### Exercise requirements
In the entries that follow, the first line to write out is the one containing "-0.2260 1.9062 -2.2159", and the last is the one containing "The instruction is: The". Reproduce that stretch exactly, with nothing before or after it.

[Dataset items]
----------------------------------------

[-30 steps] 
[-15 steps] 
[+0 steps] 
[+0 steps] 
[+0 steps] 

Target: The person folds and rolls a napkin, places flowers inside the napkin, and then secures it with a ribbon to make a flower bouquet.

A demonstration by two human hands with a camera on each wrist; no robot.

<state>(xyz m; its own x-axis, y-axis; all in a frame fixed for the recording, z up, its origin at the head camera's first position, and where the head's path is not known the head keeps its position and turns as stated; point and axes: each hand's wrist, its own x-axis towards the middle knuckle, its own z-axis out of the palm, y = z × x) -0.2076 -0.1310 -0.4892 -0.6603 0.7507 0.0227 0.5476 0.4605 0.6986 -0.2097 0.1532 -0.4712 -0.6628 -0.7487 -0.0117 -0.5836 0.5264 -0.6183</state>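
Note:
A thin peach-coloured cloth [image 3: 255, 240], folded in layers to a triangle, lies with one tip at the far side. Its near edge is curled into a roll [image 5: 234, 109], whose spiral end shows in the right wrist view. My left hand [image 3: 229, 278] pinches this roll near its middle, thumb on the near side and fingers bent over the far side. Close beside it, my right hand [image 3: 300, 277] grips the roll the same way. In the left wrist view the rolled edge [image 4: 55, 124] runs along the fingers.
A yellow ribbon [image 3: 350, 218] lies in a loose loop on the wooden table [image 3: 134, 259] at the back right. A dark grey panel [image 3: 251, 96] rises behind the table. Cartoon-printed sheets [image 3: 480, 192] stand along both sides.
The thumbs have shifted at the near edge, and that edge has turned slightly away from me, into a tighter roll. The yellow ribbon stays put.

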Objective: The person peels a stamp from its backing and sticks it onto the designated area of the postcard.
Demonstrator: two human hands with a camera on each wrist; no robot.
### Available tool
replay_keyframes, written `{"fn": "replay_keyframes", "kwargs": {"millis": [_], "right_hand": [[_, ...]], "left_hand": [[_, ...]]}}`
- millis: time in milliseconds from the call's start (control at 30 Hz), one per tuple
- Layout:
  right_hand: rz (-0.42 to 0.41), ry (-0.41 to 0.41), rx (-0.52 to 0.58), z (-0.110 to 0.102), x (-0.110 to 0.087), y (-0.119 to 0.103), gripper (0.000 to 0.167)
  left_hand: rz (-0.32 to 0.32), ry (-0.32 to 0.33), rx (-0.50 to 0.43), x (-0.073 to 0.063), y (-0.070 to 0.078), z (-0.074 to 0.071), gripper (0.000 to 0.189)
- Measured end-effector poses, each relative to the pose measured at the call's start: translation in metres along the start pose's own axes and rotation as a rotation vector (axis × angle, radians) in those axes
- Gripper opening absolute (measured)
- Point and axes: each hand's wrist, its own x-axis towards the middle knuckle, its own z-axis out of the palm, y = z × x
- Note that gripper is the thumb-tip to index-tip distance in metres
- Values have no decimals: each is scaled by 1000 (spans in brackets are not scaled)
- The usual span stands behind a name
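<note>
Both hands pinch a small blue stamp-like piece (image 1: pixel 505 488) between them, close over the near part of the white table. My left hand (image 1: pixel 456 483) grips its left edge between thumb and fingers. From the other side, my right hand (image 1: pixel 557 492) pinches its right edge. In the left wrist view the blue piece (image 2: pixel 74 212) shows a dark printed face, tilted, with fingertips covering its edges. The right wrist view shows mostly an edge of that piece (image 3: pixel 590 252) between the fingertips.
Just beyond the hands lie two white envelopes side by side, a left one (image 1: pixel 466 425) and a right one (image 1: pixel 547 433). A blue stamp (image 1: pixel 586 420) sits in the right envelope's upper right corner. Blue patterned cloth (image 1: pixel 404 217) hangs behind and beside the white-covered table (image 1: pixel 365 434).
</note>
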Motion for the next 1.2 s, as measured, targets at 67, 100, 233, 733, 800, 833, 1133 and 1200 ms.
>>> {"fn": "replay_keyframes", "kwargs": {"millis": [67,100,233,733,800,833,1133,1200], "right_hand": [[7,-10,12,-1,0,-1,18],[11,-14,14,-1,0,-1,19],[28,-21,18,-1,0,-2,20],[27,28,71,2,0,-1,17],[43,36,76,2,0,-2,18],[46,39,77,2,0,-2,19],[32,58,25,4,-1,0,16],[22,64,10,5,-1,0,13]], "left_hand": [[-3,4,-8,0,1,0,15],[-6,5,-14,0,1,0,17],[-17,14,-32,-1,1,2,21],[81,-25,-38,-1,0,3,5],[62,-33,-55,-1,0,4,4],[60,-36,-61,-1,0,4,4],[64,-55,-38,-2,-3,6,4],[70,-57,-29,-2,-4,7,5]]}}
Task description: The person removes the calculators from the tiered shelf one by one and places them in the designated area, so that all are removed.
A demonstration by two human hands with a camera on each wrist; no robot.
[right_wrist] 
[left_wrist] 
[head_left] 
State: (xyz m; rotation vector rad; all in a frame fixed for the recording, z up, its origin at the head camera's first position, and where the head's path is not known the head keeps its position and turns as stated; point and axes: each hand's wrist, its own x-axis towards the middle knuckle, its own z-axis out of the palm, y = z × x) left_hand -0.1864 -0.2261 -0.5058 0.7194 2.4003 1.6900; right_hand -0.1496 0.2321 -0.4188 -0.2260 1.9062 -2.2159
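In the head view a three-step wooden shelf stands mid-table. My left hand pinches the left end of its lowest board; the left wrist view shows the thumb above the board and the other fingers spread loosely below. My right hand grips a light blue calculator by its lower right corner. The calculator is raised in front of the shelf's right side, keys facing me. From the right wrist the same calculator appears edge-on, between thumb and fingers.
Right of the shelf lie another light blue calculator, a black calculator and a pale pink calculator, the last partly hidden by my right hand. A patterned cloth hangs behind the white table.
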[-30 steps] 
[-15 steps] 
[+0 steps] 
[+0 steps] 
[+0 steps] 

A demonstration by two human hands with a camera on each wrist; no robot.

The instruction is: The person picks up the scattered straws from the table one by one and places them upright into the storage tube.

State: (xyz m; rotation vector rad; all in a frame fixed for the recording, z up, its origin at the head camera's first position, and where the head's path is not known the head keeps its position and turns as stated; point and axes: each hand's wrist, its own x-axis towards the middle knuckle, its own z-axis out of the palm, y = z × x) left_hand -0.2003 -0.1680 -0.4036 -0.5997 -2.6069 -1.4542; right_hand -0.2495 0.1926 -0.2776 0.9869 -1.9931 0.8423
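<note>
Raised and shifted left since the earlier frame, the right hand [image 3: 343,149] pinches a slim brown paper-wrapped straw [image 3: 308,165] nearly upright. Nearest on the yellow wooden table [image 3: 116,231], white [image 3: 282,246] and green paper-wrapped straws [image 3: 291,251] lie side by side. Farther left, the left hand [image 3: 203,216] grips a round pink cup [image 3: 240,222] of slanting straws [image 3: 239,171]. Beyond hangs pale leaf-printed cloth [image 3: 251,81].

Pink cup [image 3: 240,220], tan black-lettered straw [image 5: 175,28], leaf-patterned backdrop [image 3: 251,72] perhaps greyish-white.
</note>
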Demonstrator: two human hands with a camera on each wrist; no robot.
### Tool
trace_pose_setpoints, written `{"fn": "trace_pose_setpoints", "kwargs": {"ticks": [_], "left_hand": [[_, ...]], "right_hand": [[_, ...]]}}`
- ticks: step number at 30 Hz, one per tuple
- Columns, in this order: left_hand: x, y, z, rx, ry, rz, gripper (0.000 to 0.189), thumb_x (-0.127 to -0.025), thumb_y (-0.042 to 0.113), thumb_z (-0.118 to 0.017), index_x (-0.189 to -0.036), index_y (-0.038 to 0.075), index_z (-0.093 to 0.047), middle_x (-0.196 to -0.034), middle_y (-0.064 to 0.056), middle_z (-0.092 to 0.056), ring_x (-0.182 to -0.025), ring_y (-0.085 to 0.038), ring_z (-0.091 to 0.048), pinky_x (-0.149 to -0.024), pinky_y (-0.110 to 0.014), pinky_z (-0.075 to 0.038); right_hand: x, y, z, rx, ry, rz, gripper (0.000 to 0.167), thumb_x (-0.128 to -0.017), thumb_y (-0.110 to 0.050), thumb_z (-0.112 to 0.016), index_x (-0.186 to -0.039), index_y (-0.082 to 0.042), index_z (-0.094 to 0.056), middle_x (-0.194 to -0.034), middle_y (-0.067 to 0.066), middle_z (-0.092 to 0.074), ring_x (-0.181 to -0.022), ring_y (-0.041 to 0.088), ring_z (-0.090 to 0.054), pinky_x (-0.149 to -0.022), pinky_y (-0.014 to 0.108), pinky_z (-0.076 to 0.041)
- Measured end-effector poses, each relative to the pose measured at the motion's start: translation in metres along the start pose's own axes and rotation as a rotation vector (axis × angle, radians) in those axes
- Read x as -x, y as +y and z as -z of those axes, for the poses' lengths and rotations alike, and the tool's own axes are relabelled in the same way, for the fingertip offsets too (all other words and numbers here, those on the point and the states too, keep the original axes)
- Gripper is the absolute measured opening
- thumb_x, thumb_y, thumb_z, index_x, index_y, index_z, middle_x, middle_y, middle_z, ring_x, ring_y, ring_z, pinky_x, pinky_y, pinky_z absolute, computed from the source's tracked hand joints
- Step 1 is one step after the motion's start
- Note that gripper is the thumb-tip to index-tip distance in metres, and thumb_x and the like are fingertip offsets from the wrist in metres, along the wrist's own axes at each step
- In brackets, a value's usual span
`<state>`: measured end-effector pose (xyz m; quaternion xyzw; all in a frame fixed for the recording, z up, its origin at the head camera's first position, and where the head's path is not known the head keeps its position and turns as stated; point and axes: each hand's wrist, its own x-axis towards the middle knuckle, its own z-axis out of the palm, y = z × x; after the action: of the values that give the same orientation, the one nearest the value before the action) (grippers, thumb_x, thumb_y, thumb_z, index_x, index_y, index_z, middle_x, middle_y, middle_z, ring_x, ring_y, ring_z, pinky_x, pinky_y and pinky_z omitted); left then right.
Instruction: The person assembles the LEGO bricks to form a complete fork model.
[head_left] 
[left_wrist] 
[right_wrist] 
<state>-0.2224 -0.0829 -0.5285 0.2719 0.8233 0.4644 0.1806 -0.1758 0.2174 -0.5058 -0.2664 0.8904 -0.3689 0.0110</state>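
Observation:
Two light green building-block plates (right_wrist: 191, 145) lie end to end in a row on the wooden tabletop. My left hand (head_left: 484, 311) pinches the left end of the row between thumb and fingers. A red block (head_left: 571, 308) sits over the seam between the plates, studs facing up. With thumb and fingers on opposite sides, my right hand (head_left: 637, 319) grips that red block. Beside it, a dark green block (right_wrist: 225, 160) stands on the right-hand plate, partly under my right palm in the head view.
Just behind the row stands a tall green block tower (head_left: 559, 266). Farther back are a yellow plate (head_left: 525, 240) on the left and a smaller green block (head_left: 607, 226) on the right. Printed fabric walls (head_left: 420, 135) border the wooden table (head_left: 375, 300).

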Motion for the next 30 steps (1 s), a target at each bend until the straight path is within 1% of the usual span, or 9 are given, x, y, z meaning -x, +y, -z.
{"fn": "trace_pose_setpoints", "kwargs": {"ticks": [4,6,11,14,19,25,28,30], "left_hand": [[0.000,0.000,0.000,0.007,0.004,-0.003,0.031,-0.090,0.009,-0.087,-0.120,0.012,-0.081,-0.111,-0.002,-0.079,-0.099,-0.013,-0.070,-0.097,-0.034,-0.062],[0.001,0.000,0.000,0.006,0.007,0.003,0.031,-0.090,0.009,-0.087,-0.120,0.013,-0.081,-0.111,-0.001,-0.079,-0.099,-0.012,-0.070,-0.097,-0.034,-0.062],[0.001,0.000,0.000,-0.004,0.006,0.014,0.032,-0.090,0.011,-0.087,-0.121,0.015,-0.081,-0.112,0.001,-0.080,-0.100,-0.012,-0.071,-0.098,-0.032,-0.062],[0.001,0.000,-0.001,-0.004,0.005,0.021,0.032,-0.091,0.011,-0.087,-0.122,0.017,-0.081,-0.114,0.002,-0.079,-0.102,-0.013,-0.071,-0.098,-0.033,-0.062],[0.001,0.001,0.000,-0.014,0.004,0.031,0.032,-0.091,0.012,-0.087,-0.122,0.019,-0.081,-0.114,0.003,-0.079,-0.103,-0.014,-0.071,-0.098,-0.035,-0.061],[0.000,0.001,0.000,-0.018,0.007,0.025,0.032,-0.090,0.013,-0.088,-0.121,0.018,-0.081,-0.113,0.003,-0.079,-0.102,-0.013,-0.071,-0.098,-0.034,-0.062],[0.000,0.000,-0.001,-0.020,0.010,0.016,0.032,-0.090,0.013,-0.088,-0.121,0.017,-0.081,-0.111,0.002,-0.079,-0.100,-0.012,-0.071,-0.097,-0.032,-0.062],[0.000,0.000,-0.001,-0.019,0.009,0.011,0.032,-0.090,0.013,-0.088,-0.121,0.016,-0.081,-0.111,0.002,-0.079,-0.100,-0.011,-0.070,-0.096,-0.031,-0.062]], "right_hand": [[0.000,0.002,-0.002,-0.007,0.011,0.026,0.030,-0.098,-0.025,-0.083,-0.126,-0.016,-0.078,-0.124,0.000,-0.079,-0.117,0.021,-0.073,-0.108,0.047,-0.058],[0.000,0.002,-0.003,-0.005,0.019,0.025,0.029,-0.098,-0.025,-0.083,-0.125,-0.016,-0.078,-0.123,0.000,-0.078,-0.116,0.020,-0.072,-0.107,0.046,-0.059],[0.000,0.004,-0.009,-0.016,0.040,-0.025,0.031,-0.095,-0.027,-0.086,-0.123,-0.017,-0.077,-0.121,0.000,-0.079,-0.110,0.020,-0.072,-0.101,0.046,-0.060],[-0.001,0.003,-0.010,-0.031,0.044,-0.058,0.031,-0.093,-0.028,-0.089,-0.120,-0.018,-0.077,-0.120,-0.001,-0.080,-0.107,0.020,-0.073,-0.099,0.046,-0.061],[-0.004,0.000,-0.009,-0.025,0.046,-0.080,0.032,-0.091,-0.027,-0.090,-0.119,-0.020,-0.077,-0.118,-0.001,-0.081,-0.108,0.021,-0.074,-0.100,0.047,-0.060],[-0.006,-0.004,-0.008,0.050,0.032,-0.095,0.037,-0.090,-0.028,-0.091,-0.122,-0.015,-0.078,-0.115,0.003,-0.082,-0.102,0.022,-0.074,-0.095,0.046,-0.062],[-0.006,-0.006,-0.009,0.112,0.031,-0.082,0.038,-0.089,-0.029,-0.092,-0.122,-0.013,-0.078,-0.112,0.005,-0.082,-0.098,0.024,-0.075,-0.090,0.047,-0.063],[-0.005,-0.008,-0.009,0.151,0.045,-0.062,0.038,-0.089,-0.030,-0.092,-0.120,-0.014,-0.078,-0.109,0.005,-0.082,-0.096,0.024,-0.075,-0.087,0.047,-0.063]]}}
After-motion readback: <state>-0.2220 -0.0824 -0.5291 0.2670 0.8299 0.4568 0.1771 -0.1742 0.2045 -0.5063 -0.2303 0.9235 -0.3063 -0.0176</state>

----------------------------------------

### Task output
State: (xyz m; rotation vector rad; all in a frame fixed for the recording, z up, its origin at the head camera's first position, and where the head's path is not known the head keeps its position and turns as stated; point and axes: each hand's wrist, its own x-axis towards the middle knuckle, its own z-axis out of the palm, y = z × x) left_hand -0.1864 -0.2261 -0.5058 0.7194 2.4003 1.6900; right_hand -0.1496 0.2321 -0.4188 -0.2260 1.9062 -2.2159
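In the head view a three-step wooden shelf stands mid-table. My left hand pinches the left end of its lowest board; the left wrist view shows the thumb above the board and the other fingers spread loosely below. My right hand grips a light blue calculator by its lower right corner. The calculator is raised in front of the shelf's right side, keys facing me. From the right wrist the same calculator appears edge-on, between thumb and fingers.
Right of the shelf lie another light blue calculator, a black calculator and a pale pink calculator, the last partly hidden by my right hand. A patterned cloth hangs behind the white table.
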[-30 steps] 
[-15 steps] 
[+0 steps] 
[+0 steps] 
[+0 steps] 

A demonstration by two human hands with a camera on each wrist; no robot.

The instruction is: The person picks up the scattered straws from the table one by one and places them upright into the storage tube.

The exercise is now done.